▸ What the task requires:
Your job is to reproduce all of the data exactly.

▸ Dataset extract:
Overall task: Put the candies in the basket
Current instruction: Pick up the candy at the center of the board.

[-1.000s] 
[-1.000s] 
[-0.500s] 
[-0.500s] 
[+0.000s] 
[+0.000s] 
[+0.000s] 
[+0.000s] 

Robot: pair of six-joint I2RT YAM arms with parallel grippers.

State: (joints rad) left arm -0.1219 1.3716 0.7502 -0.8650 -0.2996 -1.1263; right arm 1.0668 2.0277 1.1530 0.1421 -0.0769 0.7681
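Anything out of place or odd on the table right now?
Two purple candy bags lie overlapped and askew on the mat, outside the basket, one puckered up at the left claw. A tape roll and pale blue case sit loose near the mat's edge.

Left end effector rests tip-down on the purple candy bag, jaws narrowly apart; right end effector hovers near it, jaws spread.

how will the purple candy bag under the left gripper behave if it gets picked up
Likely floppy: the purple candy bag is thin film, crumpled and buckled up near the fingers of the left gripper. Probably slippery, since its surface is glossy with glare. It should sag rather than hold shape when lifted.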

▸ Written response:
Overall task: Put the candies in the basket
Current instruction: Pick up the candy at the center of the board.

[-1.000s] 
[-1.000s] 
[-0.500s] 
[-0.500s] 
[+0.000s] 
[+0.000s] 
[+0.000s] 
[+0.000s] 

Robot: pair of six-joint I2RT YAM arms with parallel grippers.

State: (joints rad) left arm -0.1219 1.3716 0.7502 -0.8650 -0.2996 -1.1263; right arm 1.0668 2.0277 1.1530 0.1421 -0.0769 0.7681
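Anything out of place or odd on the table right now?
Two purple candy bags lie overlapped and askew on the mat, outside the basket, one puckered up at the left claw. A tape roll and pale blue case sit loose near the mat's edge.

Left end effector rests tip-down on the purple candy bag, jaws narrowly apart; right end effector hovers near it, jaws spread.

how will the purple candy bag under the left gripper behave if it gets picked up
Likely floppy: the purple candy bag is thin film, crumpled and buckled up near the fingers of the left gripper. Probably slippery, since its surface is glossy with glare. It should sag rather than hold shape when lifted.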

Besides this answer, the exercise requires nothing else.